1. Selon l'arrêt attaqué (Riom, 12 septembre 2018), rendu sur renvoi après cassation (chambre commerciale, financière et économique, 13 septembre 2017, pourvoi n° 16-12.093), à partir de 2008, la société GR (l'expéditeur) a confié à la société Groupe Dupessey (le transporteur) l'acheminement régulier de déchets de bois à destination de la société italienne Gruppo Trombini (le destinataire).

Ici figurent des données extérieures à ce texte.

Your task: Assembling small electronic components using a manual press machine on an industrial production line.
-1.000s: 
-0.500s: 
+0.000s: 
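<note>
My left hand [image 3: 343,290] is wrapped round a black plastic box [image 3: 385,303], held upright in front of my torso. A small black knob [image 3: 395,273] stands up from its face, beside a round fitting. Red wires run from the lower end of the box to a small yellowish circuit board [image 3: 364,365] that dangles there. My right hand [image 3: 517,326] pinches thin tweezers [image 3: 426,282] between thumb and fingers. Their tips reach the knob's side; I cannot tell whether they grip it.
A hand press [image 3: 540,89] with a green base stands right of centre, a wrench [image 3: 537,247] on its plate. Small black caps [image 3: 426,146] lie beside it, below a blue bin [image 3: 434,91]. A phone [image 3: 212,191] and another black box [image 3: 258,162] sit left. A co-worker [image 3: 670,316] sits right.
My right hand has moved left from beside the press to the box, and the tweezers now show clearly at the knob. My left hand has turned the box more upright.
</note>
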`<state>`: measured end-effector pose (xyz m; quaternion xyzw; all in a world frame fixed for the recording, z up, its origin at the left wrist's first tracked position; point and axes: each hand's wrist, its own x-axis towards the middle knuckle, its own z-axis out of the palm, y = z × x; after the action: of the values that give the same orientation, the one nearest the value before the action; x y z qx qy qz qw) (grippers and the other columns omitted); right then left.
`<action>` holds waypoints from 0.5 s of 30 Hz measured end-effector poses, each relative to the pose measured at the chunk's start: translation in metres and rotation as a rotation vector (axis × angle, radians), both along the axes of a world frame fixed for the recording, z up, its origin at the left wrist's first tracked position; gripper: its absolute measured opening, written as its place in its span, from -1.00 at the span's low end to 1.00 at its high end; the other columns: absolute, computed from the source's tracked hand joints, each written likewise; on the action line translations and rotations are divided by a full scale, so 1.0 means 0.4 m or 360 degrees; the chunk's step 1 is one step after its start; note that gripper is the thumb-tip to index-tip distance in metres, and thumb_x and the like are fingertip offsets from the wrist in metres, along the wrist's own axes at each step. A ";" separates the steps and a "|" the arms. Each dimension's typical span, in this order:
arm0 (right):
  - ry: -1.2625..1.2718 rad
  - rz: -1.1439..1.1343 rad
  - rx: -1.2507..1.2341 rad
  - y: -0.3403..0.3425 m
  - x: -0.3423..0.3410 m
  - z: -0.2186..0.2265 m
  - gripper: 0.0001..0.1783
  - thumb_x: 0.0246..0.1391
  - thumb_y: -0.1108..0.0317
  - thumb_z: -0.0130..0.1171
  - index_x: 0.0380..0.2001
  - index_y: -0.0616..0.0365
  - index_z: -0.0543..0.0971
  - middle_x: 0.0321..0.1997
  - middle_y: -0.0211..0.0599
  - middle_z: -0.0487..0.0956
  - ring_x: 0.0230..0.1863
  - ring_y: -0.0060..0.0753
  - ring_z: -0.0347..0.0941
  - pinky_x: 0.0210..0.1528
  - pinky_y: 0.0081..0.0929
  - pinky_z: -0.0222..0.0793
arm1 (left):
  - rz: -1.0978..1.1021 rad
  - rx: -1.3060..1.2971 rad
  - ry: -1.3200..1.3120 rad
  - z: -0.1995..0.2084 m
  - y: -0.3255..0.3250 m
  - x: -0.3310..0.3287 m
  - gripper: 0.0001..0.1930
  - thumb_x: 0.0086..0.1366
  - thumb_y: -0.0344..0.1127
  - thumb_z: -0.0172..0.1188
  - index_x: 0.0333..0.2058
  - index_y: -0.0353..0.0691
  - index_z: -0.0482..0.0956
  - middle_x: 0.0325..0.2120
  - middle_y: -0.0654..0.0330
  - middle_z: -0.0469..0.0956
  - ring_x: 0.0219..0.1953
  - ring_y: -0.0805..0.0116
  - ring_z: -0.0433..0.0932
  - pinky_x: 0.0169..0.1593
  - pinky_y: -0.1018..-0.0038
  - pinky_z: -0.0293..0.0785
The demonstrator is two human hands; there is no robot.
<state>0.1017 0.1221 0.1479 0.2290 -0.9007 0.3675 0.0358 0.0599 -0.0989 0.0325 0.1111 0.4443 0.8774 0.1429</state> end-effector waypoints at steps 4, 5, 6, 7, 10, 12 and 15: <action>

Cette dernière, qui devait s'acquitter des factures du transporteur, a cessé de les payer à compter du mois de septembre 2011. L'expéditeur, dont la garantie a été sollicitée par le transporteur le 14 mars 2012, a payé les prestations des mois d'avril à octobre 2012. Après avoir mis en demeure le destinataire, le transporteur l'a assigné en paiement des prestations des mois de septembre 2011 à mars 2012, puis il a assigné l'expéditeur sur le fondement de l'article L. 132-8 du code de commerce. Invoquant une faute du transporteur, l'expéditeur a reconventionnellement demandé des dommages-intérêts et leur compensation avec la créance du transporteur.

Examen des moyens

Sur le moyen du pourvoi incident, pris en ses première et deuxième branches

Enoncé du moyen

2. Le transporteur fait grief à l'arrêt de retenir sa faute et le principe de la compensation entre sa dette indemnitaire et la dette de l'expéditeur au titre de la garantie due au transporteur et de le condamner à payer à l'expéditeur une indemnité de 58 250 euros, alors :

1°/ « que ne constitue pas une faute le fait pour le transporteur de ne pas avertir l'expéditeur du défaut de paiement du destinataire avant d'exercer l'action en garantie du paiement du prix du transport prévue à l'article L. 132-8 du code de commerce ; que, pour retenir la responsabilité du transporteur à l'égard de l'expéditeur, la cour d'appel a relevé que le transporteur n'avait informé l'expéditeur qu'en mars 2012 du cumul d'impayés ; qu'en statuant ainsi, elle a violé les articles L. 132-8 du code de commerce et 1147 du code civil, dans sa rédaction applicable à l'espèce ;

2°/ que le paiement du prix de transport réclamé par le voiturier à l'expéditeur sur le fondement de l'article L. 132-8 du code de commerce, qui n'est que l'exécution d'une obligation légale de garantie, ne peut constituer un préjudice indemnisable ; qu'en indemnisant l'expéditeur du préjudice résultant de ce que le transporteur aurait poursuivi les livraisons au destinataire malgré les difficultés de trésorerie avérées de ce dernier et sans avertir l'expéditeur, la cour d'appel a violé le texte précité et l'article 1147 du code civil, dans sa rédaction applicable à l'espèce. »

Réponse de la Cour

Vu l'article L. 132-8 du code de commerce :

3. Aux termes de ce texte, la lettre de voiture forme un contrat entre l'expéditeur, le voiturier et le destinataire ou entre l'expéditeur, le destinataire, le commissionnaire et le voiturier. Le voiturier a ainsi une action directe en paiement de ses prestations contre l'expéditeur et le destinataire, lesquels sont garants du paiement du prix du transport. Toute clause contraire est réputée non écrite.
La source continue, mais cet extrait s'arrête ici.